Cadı, canavara gül tüm yapraklarını dökene dek müddet veriyor ve (kalp çakrasını aktifleştirmesi için yani evrensel sevgiyi keşfedebilmesi için) gerçek aşkı bulması gerektiğini söylüyor. Eğer canavar onu bu haliyle kalpten sevebilecek birisini bulamazsa, sonsuza dek lanetli olarak kalmakla tehdit ediliyor. 

Kırmızı gül, yani Venüs erkeğin kendi içinde taşıdığı dişil parçasını temsil etmekte. Bir kadın nasıl kendisini gerçekleştirebilmek için eril parçasıyla birleşmek zorundaysa, bir erkek de dişil parçasıyla birleşmek zorundadır. 
Sadece bu birleşme gerçekleştiğinde her iki tarafın da kalp çakrası aktifleşir ve bu çakra insani aşkı ilahi aşka dönüştürür. Cehennemden çıkış ve cennete geri dönüş bu şekilde gerçekleşir. 
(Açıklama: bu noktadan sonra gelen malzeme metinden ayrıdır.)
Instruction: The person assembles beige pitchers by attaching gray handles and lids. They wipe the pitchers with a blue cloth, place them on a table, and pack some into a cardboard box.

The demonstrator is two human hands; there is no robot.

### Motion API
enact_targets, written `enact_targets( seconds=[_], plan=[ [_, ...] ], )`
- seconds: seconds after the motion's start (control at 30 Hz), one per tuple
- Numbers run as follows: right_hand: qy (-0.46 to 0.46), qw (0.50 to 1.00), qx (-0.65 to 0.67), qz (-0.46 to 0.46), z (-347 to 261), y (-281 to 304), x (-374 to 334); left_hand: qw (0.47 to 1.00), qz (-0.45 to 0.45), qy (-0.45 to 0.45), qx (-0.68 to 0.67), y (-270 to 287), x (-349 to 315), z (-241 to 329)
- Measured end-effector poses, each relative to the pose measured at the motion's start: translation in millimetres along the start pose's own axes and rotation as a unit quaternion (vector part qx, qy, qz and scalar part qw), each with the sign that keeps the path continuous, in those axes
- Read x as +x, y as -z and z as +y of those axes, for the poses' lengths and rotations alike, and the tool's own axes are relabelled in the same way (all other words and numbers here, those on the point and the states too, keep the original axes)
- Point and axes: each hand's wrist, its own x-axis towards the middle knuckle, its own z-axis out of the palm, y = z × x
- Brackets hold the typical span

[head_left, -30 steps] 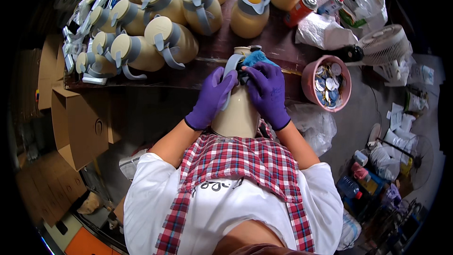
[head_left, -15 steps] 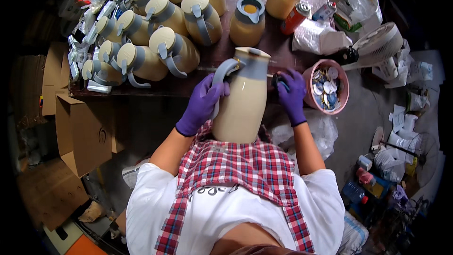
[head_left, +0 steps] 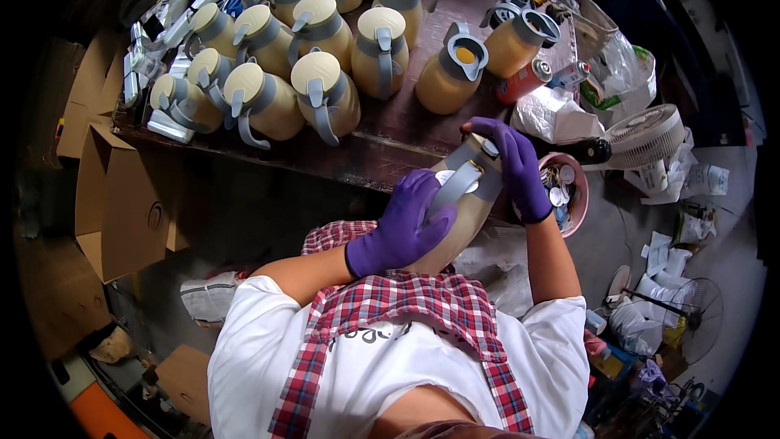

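The left hand [head_left: 402,228], in a purple glove, is clamped around the body of a tall beige plastic jug with a grey collar and grey handle [head_left: 459,199], fingers wrapped near the handle. The right hand [head_left: 512,164], also gloved purple, is closed over the jug's top, pressing a grey lid part onto the collar. Half a second ago the jug stood more upright between the hands, with the right hand off to its side; now it is tilted, top away from the person, and the right hand has come onto its top. The jug is held above the person's lap, just in front of the dark wooden bench [head_left: 390,134]. To the right sits a pink round plastic basin [head_left: 578,199] holding small round pale and grey parts. On the bench stand many finished beige jugs with grey lids [head_left: 325,93]; an open beige jug [head_left: 449,73] shows an orange inside.
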Motion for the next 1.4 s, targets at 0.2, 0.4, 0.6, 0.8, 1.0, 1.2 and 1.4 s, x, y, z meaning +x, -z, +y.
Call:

Masalın bir sonraki sahnesinde karşımıza güzel Belle çıkıyor. 
Belle kasabasındaki diğer insanlardan çok farklı ve derinliğin peşinde olan biri. Toplumun yaşadığı günlük hayattan daha derin bir boyutun var olduğunun farkında ve bu yüzden diğer insanların onu mecbur bırakmak istedikleri hapis hayattan kaçma isteğinde, sıradan günlük şeylerle hiçbir şekilde ilgilenmeyen biri. Zaten bu yüzden herkes tarafından 'tuhaf' olarak algılanıyor. 
Kasaba halkı, yaşayış ve düşünce tarzları ile cehaleti ve bilinçsizliği temsil etmekteler. Günlük işlerle uğraşıyor ama hayatın gerçek manasını hiçbir şekilde merak etmiyor ve kendilerini sorgulamıyorlar. 
Belle kasabasının sokaklarında gezerken söylediği şarkı ile bu cehaleti aştığını ve bilinmeyenin ardındaki gerçek sırrı keşfetmek için can attığını belli ediyor. 

Belle, prens gibi zengin olmasa da, maddi gücün onu büyülemesine izin vermeyen biri. Bu da onun belirli bir ruhsal olgunluğa ulaştığını ve ruhsal yolculuğuna başlamak için hazır olduğunu gösteriyor. O manevi zenginliğin ve derinliğin peşinde. Bu yüzden kasabadaki tüm genç kızların hayran olduğu yakışıklı, varlıklı, narsist Gaston'un evlenme teklifini reddederek ilk inisiyasyonunu başarıyla geçiyor. 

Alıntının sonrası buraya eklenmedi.